In the field of chemistry there is a growing demand for small molecule organocatalysts such as amino acids, more specifically proline and its analogues, which could catalyze various key chemical reactions in the synthesis of several biologically important molecules. Even though natural proline is reported to catalyze various chemical reactions, its use as organocatalyst is limited mainly due to the solubility issues in the reaction media and high catalyst loadings, which is not very ideal for bulk scale manufacturing. To address these limitations we planned to develop unnatural analogues of proline that could catalyze the reactions with lower catalyst loadings and expanded solvent choice. Herein we disclose a novel synthetic route that utilizes enzyme porcine liver esterase and a novel stereoselective cyclization strategy, developed in our lab, to prepare two diastereomers of 5-benzyl substituted Cα-methyl-β-Proline in their optically pure forms. These two diastereomers were tested for their activities in both Aldol and Mannich reactions, an important class of carbon-carbon bond forming reactions between carbonyl compounds.

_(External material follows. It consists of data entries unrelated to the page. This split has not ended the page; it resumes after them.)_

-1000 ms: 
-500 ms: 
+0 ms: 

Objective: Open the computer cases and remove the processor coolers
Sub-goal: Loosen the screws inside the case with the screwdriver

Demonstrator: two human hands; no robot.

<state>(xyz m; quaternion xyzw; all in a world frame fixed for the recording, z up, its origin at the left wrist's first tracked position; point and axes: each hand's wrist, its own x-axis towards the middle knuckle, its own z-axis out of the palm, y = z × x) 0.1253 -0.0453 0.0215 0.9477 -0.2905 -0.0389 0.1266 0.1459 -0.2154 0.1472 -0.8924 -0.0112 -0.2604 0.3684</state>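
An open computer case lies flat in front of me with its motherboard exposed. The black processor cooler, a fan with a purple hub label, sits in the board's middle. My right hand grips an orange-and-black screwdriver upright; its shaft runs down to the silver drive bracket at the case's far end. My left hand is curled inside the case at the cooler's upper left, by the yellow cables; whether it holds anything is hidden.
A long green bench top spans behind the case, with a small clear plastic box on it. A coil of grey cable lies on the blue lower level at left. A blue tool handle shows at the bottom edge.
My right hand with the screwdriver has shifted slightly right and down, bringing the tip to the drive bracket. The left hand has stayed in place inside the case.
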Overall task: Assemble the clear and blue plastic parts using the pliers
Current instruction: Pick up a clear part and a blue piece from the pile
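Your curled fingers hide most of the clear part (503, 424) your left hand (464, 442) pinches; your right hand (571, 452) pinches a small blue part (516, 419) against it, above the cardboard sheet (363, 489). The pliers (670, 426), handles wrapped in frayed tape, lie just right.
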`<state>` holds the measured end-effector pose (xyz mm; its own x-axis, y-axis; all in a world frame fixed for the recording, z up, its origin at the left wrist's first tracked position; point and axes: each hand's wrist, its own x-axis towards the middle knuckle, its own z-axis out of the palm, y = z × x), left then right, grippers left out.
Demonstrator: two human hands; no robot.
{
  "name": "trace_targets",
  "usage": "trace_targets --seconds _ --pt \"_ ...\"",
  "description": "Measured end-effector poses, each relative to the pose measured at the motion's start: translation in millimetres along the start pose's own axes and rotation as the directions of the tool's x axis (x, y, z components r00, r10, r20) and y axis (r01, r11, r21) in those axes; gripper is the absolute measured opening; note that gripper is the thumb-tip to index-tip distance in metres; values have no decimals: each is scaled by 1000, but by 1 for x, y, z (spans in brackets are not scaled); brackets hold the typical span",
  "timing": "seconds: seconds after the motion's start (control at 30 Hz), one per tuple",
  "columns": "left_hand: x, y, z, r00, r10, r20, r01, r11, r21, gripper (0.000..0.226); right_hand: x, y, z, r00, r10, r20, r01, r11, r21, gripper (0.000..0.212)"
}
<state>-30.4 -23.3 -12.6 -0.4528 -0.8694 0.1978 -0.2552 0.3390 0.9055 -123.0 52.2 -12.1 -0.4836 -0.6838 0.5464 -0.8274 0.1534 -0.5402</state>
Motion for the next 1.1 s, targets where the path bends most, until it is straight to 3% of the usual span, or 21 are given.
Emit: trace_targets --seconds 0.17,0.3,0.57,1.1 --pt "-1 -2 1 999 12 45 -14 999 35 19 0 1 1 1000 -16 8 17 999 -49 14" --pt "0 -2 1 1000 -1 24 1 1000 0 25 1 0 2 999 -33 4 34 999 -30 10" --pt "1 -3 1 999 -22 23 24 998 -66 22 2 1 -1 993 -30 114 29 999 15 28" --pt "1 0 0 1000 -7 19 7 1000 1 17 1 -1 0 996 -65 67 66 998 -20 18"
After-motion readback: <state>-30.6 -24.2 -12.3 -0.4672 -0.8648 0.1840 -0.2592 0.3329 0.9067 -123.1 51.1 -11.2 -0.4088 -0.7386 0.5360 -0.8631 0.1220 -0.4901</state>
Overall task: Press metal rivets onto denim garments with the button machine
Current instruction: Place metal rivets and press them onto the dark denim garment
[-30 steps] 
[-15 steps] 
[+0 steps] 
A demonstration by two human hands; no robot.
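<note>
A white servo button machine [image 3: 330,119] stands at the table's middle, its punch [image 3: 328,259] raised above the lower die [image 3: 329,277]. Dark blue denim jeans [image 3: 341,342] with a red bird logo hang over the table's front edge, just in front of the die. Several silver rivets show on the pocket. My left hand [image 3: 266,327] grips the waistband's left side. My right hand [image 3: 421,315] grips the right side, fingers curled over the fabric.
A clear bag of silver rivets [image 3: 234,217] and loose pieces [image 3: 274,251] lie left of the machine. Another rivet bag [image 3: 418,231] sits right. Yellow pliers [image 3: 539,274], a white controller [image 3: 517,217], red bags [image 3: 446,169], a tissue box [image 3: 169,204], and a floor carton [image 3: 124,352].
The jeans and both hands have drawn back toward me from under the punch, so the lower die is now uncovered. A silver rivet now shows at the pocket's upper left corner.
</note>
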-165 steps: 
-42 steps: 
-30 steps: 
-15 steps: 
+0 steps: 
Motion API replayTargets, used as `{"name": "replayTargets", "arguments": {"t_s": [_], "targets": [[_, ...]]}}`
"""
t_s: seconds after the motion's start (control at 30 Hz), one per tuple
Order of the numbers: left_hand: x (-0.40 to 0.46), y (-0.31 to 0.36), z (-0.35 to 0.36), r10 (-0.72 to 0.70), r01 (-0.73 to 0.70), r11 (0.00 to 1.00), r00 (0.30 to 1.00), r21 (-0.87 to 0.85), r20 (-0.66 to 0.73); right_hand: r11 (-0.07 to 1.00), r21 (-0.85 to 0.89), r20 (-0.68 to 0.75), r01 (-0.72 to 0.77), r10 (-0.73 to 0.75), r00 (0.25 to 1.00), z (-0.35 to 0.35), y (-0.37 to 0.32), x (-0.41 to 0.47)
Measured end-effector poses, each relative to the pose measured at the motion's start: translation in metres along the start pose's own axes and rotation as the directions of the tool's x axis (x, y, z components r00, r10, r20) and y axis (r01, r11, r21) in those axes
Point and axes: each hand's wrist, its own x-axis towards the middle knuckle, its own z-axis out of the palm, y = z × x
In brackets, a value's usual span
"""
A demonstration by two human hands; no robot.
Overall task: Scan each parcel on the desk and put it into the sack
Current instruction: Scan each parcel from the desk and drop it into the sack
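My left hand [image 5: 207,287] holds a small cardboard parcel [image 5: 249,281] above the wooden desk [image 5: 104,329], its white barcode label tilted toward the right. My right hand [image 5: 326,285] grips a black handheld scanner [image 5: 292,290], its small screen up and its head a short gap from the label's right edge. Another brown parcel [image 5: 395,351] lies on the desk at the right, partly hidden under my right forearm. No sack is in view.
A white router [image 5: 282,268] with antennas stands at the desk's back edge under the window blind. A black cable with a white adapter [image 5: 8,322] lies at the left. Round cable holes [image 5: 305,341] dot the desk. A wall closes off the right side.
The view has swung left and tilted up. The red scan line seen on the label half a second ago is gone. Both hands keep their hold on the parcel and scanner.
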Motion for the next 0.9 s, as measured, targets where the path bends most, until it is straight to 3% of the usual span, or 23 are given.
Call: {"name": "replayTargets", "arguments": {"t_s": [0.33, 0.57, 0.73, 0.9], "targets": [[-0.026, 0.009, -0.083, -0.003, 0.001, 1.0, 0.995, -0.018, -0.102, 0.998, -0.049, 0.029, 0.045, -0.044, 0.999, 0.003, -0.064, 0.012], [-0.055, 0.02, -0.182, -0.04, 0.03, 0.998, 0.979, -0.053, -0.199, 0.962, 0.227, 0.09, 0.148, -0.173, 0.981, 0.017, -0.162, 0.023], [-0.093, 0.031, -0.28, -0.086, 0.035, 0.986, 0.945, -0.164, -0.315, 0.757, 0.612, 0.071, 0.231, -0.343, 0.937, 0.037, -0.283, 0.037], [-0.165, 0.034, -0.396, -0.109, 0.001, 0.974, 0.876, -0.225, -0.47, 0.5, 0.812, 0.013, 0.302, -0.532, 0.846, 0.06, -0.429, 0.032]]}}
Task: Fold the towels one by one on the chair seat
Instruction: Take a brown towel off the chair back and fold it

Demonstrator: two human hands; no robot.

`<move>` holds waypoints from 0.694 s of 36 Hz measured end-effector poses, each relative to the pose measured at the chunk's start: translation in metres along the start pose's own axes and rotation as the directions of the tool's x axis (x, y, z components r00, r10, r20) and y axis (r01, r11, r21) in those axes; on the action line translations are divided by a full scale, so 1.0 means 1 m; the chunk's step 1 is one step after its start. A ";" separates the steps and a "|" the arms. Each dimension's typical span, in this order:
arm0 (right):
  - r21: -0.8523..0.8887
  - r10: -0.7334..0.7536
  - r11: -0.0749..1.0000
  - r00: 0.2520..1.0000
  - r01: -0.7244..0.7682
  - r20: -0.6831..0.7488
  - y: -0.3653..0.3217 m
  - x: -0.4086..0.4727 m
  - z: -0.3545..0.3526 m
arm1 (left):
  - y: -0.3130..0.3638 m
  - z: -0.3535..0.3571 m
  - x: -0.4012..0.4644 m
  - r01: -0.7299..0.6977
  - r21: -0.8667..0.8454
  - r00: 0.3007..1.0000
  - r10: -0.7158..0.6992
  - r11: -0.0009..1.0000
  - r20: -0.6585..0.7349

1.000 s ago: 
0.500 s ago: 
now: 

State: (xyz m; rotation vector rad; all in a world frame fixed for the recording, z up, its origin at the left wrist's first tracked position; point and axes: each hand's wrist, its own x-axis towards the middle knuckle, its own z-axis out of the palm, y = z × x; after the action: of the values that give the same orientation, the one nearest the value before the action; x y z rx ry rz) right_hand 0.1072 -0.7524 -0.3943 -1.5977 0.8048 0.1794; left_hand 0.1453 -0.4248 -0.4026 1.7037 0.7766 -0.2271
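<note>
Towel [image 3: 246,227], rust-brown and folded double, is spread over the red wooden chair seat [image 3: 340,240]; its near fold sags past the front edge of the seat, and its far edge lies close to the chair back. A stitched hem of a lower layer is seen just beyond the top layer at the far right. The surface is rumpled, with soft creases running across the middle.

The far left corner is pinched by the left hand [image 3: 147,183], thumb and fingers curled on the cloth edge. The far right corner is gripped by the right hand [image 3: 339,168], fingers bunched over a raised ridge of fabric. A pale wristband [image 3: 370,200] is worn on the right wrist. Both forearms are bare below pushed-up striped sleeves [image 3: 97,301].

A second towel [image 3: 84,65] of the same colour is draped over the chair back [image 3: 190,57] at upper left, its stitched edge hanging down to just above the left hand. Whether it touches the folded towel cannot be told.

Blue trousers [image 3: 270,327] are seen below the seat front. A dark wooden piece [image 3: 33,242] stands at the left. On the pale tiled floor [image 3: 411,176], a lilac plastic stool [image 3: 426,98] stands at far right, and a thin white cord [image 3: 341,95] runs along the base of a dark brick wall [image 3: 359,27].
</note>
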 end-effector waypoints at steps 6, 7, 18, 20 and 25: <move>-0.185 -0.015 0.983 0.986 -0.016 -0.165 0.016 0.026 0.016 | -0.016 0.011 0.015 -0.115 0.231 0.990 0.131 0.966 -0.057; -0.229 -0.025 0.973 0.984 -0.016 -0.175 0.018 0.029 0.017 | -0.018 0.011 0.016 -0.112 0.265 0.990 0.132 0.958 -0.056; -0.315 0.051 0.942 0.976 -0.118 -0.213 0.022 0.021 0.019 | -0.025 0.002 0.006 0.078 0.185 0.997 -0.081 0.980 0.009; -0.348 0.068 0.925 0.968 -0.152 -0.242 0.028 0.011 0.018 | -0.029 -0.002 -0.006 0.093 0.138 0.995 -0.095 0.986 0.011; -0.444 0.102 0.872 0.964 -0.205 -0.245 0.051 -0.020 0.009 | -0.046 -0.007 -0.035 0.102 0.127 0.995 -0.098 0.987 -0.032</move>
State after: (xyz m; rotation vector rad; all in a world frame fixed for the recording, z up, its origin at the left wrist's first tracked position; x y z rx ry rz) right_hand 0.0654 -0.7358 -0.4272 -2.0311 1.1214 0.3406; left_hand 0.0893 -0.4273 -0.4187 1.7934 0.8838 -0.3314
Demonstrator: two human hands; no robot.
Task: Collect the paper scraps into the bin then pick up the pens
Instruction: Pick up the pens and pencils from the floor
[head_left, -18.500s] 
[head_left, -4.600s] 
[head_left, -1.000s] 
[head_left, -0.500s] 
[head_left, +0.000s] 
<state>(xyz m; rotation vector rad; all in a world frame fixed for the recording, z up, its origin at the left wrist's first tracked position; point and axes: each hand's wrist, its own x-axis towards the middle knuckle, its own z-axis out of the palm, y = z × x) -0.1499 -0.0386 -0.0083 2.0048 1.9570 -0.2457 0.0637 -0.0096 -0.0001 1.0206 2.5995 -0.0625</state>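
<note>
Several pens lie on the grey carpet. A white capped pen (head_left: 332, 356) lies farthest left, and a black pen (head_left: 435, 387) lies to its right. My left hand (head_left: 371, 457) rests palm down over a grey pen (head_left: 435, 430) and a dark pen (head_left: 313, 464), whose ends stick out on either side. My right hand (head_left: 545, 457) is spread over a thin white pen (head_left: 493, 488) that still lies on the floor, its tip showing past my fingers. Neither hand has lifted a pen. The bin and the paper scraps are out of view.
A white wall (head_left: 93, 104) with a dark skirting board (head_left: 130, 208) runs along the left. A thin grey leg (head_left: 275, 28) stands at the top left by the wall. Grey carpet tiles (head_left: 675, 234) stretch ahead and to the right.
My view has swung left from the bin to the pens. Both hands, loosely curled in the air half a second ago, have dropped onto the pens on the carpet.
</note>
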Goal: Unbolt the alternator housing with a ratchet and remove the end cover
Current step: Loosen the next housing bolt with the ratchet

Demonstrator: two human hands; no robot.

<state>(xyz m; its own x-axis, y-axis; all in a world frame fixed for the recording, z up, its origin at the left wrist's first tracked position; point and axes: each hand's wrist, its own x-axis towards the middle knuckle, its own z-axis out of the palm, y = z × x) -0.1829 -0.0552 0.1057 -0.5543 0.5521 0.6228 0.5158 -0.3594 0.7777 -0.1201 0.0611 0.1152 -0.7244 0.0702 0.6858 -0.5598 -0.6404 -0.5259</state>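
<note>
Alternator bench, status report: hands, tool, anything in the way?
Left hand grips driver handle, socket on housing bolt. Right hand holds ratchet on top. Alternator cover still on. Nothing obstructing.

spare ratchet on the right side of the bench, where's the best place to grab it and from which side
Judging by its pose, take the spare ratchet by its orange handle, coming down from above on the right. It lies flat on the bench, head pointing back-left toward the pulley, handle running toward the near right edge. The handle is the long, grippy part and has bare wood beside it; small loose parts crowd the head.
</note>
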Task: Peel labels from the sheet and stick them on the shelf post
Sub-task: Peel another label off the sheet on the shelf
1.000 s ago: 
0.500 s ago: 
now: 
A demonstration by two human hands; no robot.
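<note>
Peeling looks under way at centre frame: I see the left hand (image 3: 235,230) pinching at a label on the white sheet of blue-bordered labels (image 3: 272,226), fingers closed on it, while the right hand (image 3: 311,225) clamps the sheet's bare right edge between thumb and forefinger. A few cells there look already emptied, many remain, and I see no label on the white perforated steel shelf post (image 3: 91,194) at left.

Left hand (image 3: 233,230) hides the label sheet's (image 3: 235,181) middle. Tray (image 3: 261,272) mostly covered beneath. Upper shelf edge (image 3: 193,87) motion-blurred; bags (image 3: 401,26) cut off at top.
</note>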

Among them, only one diastereomer proved to be an excellent organocatalyst in the Mannich Reaction providing anti-selective products with ee of up to 99%. The catalyst also catalyzed the Aldol reaction between acetone and 4-nitrobenzaldehyde in water yielding racemic mixture of Aldol product.

PLE isoenzyme studies were conducted on two malonate diesters 4b and 4c with different groups in the side chain. Isoenzymes 1 and 2 did not show any reactivity towards both diester substrates. Isoenzyme 5 did not show reactivity with substrate 4b. Whereas isoenzymes 3 and 4 showed reversal of diastereoselectivity with the diester 4c.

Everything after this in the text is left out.